-- WORK TO COMPLETE --
Take each line of the records below that contains the string "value" and copy it.

-- DATA PROVIDED --
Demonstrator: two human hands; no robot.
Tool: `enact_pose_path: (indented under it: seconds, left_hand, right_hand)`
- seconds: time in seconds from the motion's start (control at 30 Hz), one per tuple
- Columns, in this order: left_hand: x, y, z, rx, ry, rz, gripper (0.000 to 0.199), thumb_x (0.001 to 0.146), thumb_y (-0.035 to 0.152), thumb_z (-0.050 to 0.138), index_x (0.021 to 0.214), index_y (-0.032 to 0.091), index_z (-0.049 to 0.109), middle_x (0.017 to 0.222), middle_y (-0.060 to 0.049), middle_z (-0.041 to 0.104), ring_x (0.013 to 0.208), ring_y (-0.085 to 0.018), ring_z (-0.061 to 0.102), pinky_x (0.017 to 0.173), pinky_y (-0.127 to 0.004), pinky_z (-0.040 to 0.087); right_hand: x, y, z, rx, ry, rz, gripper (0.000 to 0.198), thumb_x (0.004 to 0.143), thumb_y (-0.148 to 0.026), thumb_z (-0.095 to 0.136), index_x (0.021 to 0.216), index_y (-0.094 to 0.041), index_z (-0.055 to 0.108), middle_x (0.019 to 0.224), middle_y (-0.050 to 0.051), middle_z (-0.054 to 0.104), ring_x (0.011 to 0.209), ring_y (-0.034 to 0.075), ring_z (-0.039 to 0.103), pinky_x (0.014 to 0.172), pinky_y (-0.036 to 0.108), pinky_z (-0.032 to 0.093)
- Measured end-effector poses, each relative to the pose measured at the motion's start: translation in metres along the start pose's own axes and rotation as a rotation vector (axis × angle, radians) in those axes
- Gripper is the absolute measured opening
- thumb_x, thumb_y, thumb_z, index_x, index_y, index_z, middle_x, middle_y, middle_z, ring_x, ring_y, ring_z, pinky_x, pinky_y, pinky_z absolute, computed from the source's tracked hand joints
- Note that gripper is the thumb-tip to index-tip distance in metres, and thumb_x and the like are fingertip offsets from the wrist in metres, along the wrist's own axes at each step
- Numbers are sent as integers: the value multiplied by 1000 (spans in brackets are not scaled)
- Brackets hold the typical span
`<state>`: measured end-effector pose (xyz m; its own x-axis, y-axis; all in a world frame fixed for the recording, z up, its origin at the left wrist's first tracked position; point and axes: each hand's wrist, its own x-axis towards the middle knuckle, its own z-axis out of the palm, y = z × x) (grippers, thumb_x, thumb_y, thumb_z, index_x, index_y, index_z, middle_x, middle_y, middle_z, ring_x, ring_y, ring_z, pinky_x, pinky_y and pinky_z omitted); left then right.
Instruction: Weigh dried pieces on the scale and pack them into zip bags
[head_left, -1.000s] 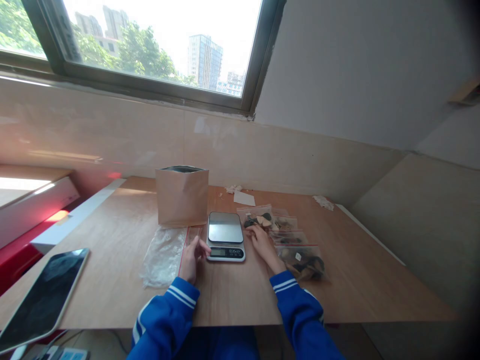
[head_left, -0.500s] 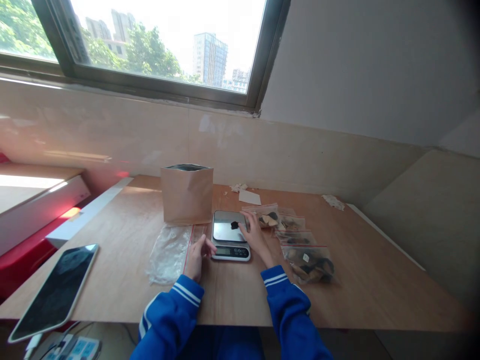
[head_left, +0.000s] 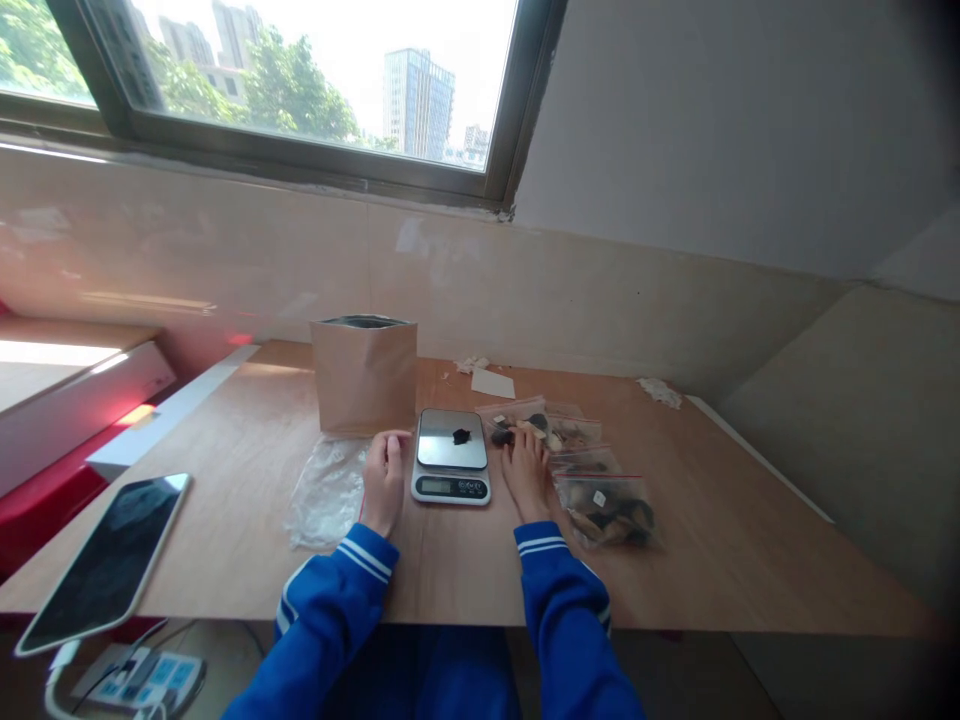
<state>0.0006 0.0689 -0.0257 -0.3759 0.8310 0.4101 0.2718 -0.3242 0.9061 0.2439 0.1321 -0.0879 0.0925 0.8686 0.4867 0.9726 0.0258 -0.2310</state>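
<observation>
A small dark piece (head_left: 461,437) rests on the steel plate of a kitchen scale (head_left: 442,425) in the middle of the table. Left of the scale is my left hand (head_left: 383,484), empty, index finger stretched toward the scale and the other fingers loosely bent. It lies over the right edge of a clear zip bag (head_left: 321,500). On the scale's right side, my right hand (head_left: 527,478) is open and palm down, its fingertips at a zip bag with dark and pale pieces (head_left: 536,420). Nothing shows in its grip.
An upright brown paper pouch (head_left: 365,380) stands open-topped behind the clear bag. More filled zip bags (head_left: 606,508) lie at the right. A white card (head_left: 493,383) is near the wall. At the left table edge lies a tablet (head_left: 105,560), above a power strip (head_left: 154,680).
My right hand has moved off the scale plate to the right, leaving the dark piece there. My left hand has drawn slightly away from the scale's front left. The view has shifted slightly.
</observation>
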Motion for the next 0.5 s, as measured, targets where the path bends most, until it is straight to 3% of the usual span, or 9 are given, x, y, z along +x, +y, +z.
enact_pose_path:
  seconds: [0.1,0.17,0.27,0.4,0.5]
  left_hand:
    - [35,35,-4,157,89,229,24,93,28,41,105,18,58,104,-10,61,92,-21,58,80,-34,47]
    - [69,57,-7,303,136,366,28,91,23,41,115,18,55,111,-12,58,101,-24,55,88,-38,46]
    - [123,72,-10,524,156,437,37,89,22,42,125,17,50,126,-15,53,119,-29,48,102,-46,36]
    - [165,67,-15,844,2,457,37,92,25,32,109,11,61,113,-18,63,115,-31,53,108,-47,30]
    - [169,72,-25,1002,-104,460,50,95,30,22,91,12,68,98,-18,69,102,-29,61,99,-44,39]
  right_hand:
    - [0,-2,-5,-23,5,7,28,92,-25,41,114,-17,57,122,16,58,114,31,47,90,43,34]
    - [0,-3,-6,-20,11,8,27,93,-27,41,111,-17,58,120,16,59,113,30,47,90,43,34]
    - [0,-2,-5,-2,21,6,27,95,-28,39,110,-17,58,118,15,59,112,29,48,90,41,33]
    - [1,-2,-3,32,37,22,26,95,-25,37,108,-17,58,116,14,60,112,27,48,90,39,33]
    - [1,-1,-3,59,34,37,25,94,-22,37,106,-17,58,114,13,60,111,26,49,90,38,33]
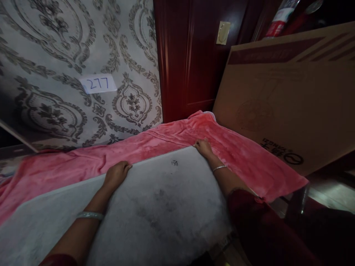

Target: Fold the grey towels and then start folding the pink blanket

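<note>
We see grey-white sheet [180, 188] stopping short of patterned wall [102, 111] and carton [291, 99], clear strip of pink blanket [241, 147] between. Left hand [116, 174] and right hand [203, 147], fingers curled closed, pinch sheet's far edge, right at corner. Near side runs beyond frame; left forearm [83, 234] hides part; small dark mark [174, 162] we cannot read.

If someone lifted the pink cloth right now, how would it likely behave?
The pink cloth would probably sag, judging by its loose wrinkles. Its plush-looking surface suggests softness, not slipperiness. The pale sheet seemingly lying over it might shift too.
</note>
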A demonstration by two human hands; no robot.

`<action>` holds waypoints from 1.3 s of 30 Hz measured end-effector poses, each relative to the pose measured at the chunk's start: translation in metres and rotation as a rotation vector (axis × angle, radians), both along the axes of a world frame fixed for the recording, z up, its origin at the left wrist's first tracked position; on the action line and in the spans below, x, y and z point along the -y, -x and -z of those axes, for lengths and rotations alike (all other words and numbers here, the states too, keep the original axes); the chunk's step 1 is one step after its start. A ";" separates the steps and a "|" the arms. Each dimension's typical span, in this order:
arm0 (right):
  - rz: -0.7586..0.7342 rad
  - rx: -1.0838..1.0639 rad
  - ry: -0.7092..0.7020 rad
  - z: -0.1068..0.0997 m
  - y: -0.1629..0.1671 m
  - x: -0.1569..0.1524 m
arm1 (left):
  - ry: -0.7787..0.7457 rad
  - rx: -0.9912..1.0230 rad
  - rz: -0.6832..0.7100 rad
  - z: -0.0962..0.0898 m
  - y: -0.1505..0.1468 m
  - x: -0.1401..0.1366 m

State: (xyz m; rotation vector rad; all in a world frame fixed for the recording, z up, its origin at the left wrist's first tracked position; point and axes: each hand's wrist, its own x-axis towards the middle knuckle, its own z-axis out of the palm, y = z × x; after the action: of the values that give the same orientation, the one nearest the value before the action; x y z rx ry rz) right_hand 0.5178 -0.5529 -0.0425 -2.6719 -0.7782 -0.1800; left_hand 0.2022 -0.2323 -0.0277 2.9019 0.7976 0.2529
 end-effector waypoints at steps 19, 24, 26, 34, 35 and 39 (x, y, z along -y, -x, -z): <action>-0.169 0.167 0.234 0.041 0.084 0.005 | -0.023 0.061 -0.013 0.006 0.007 0.019; -0.208 0.229 0.161 0.059 0.072 0.010 | -0.043 0.012 -0.066 0.000 0.039 0.001; -0.219 0.227 0.143 0.065 0.067 0.011 | -0.050 -0.004 -0.117 -0.006 0.067 -0.013; -0.201 0.145 0.149 0.072 0.061 0.008 | -0.057 0.041 -0.658 -0.019 0.203 -0.060; -0.201 0.143 0.141 0.073 0.060 0.008 | -0.040 0.055 -0.723 -0.018 0.211 -0.065; -0.212 0.155 0.124 0.075 0.058 0.008 | 0.087 0.116 -0.887 -0.014 0.221 -0.084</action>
State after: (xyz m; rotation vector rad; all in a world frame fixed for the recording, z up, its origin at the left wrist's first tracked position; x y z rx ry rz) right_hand 0.4599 -0.5613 -0.1178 -2.6889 -1.1493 -0.2956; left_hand -0.0188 -0.1482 -0.0142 2.2322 1.9473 0.4321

-- ANSWER SECTION --
- Numbers are sent as integers: the value multiplied by 1000 (spans in brackets are not scaled)
State: (xyz m; rotation vector rad; all in a world frame fixed for the recording, z up, its origin at the left wrist's first tracked position; point and axes: each hand's wrist, its own x-axis towards the middle knuckle, its own z-axis out of the palm, y = z × x; after the action: of the values that give the same orientation, the one nearest the value before the action; x y z rx ry rz) right_hand 0.5178 -0.5529 -0.0425 -2.6719 -0.7782 -0.1800; left_hand 0.2022 -0.2323 -0.0277 2.9019 0.7976 0.2529

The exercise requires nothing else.